Dieciséis años más tarde, las fiestas titulares de la ciudad capital revistieron un carácter especial, debido a la cercanía de las fechas conmemorativas del primer centenario de la Independencia Centroamericana.
Un decreto legislativo emitido el 27 de febrero de 1923 le quitó el carácter de fiesta nacional a los festejos agostinos capitalinos, que por entonces se desarrollaban del 20 de julio al 7 de agosto. Al gobierno del presidente Jorge Meléndez Ramírez le tocó aceptar esa disposición. Unos meses más tarde, al nuevo gobierno encabezado por el médico Dr. Alfonso Quiñónez Molina emitió un acuerdo ejecutivo el 23 de junio de 1923, en que declaró que las fiestas titulares de San Salvador debían ser consideradas Feria Nacional de El Salvador, pues están dedicadas al patrono religioso del país.

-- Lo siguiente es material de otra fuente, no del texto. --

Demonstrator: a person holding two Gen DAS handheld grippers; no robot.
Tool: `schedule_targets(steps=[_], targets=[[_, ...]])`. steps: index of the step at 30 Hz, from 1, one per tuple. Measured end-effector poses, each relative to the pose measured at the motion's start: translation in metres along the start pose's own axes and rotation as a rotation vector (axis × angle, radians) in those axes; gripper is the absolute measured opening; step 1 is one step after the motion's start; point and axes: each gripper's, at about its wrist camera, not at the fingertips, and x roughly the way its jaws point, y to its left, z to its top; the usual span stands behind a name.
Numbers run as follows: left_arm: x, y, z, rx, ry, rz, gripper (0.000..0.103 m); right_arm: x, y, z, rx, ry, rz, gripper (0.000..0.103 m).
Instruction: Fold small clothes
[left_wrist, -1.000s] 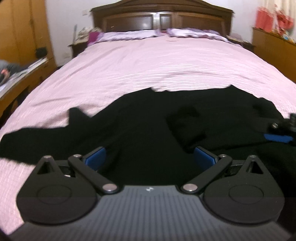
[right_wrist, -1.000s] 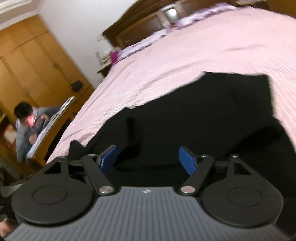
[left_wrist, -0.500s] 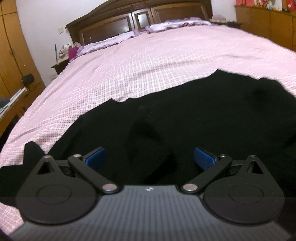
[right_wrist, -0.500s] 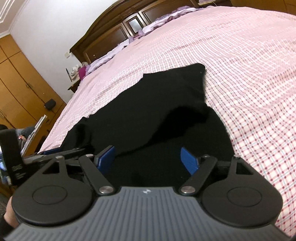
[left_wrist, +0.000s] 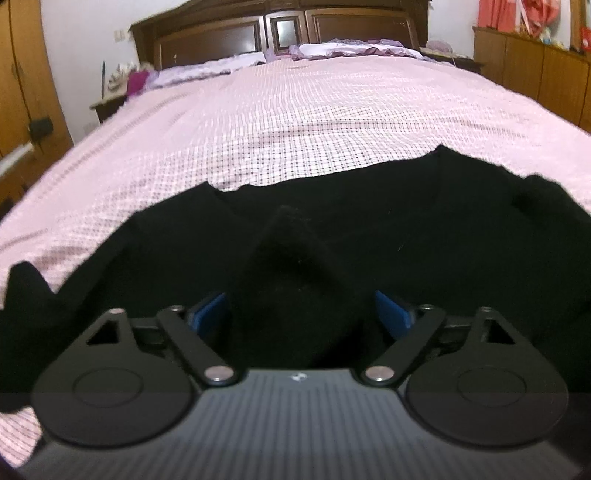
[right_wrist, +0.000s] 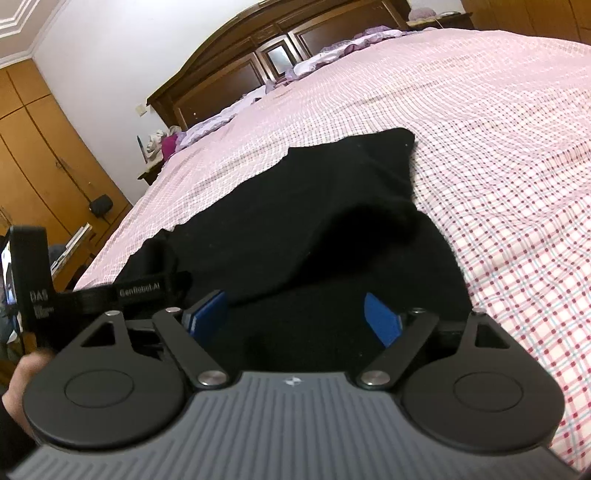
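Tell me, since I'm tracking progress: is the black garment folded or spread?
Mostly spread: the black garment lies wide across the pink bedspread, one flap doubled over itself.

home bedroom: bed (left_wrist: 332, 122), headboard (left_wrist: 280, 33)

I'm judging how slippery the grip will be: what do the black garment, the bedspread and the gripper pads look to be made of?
Black garment: seemingly soft matte knit or fleece; it shows lint specks and no sheen. Bedspread: thin woven cloth, likely cotton, with a printed pink check and fine wrinkles. Pads on the right gripper: smooth blue, probably rubber or plastic; the left gripper has the same.
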Motion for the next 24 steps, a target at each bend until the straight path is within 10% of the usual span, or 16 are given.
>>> schedule_targets(steps=[7, 24], targets=[[-0.006, 0.014, 0.007, -0.016, -0.007, -0.021, 0.022, -0.001, -0.002, 0.001, 0.003, 0.002, 0.005, 0.087], [-0.015, 0.107, -0.009, -0.348, -0.005, -0.001, 0.019, 0.004, -0.001, 0.005, -0.009, 0.012, -0.009, 0.087]])
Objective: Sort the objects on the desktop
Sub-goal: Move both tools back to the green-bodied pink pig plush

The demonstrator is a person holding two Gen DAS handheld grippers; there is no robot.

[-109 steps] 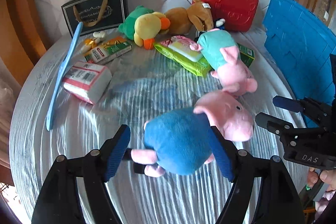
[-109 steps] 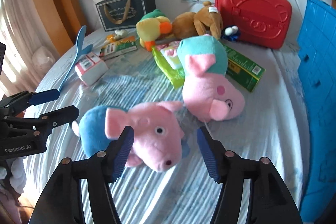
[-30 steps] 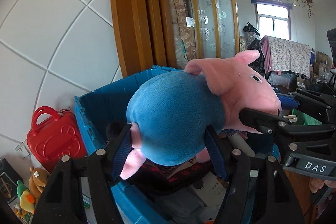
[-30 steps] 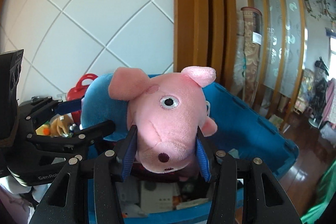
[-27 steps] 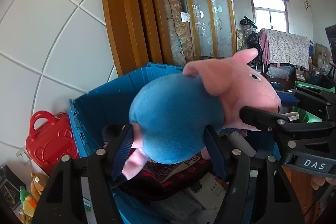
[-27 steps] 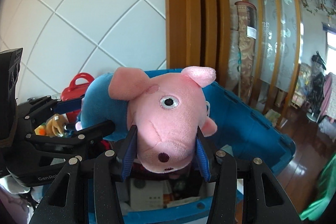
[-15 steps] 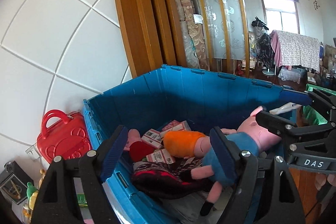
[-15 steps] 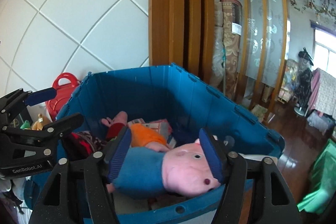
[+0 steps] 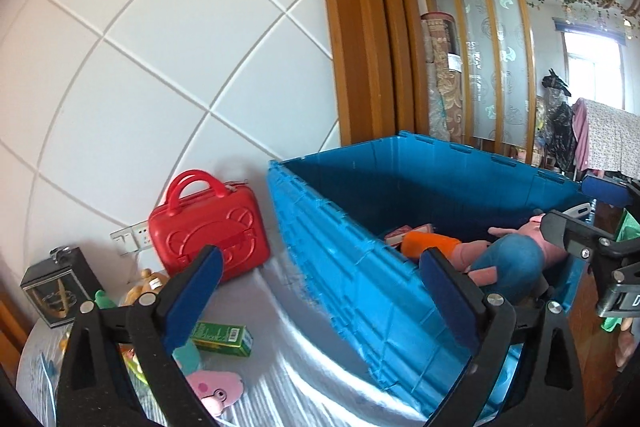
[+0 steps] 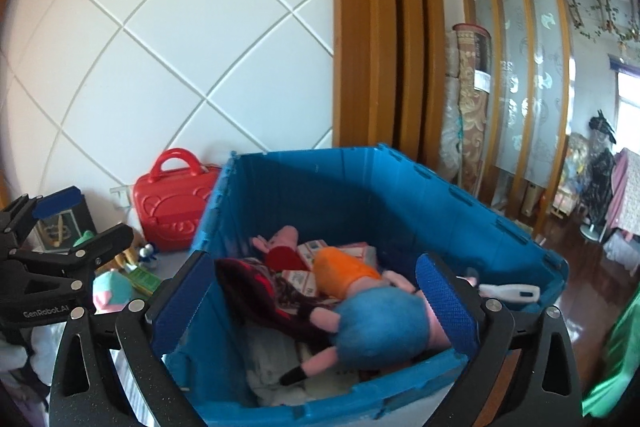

Como efigie simbólica, el Salvador del Mundo ha merecido un monumento en una plaza capitalina –inaugurada en diciembre de 1942, dañada por el terremoto del 10 de octubre de 1986 y reconstruida en varias ocasiones-, emisiones de sellos y tarjetas postales, recuerdos religiosos, un espacio azul en recientes placas de los automóviles salvadoreños y decenas de copias estatuarias que han viajado hasta donde residen las comunidades de El Salvador transnacional.